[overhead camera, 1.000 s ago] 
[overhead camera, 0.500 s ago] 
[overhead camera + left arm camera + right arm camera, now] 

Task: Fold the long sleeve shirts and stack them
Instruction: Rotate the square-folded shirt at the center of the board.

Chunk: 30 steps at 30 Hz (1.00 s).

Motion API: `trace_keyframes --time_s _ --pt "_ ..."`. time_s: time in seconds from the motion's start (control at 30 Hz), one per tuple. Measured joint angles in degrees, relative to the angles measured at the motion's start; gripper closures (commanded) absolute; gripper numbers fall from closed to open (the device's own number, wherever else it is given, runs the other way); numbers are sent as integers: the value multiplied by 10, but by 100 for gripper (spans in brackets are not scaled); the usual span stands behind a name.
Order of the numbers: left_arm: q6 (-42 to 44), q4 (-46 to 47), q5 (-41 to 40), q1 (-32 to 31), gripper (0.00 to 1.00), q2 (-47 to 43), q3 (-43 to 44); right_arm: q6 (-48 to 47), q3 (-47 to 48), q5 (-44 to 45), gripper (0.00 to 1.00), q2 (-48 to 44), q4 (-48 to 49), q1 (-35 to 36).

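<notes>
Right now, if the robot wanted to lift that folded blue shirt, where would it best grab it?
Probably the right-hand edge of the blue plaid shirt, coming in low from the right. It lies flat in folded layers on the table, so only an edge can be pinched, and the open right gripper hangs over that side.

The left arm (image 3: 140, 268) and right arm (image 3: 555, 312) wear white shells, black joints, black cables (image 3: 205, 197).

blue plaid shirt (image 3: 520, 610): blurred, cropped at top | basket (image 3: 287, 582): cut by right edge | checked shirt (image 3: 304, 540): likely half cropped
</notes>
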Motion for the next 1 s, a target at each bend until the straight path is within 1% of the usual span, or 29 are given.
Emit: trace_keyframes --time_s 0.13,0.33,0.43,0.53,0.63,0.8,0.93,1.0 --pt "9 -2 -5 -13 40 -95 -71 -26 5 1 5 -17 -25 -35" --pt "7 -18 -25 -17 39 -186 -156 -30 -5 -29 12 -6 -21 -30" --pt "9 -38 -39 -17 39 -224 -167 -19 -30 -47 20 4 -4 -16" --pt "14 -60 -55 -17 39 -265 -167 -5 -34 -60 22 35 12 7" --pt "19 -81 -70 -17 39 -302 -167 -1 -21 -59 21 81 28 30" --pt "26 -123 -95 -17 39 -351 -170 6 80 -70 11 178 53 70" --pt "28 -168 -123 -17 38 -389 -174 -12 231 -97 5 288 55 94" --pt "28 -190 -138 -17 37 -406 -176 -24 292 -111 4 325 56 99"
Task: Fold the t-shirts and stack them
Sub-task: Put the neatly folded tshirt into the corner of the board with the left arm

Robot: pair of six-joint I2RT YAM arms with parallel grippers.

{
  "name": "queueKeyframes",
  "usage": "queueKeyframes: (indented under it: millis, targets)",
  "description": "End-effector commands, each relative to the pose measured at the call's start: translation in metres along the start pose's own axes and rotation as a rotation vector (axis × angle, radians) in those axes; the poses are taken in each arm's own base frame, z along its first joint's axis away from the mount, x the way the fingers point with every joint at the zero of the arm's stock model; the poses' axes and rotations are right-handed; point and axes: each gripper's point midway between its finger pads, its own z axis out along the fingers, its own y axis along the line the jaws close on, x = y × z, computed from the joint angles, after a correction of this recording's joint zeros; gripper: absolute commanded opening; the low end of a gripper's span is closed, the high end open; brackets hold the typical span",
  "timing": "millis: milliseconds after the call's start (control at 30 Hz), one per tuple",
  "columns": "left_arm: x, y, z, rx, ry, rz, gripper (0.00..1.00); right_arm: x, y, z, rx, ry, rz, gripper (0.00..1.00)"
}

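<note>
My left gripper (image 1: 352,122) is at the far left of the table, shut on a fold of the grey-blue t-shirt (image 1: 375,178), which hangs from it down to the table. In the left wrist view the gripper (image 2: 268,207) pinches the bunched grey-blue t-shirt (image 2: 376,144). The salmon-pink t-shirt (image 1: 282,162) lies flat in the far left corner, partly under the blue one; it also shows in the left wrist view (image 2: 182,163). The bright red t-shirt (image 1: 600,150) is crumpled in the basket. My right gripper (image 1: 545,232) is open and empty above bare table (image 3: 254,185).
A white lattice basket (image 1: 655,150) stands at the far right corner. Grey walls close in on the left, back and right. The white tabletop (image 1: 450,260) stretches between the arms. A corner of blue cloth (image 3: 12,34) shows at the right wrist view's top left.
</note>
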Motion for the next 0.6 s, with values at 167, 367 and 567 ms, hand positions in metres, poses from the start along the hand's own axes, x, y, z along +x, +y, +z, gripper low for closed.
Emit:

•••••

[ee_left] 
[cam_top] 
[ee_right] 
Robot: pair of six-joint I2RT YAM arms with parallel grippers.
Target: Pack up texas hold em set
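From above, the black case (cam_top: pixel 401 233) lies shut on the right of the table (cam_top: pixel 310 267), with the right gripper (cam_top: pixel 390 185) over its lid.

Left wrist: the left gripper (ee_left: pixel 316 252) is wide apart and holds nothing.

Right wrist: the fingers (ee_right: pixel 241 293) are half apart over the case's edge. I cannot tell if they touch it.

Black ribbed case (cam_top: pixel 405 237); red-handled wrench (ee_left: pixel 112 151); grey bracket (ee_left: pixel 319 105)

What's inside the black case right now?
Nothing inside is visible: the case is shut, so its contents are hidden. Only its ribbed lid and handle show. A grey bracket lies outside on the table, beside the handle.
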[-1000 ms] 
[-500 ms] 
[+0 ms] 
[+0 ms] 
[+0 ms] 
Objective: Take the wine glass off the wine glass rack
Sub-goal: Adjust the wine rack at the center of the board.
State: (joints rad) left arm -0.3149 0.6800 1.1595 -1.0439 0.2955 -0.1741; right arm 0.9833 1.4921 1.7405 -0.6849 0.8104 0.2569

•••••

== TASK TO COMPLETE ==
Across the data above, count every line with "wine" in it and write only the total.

== RESULT OF THE EXERCISE ==
2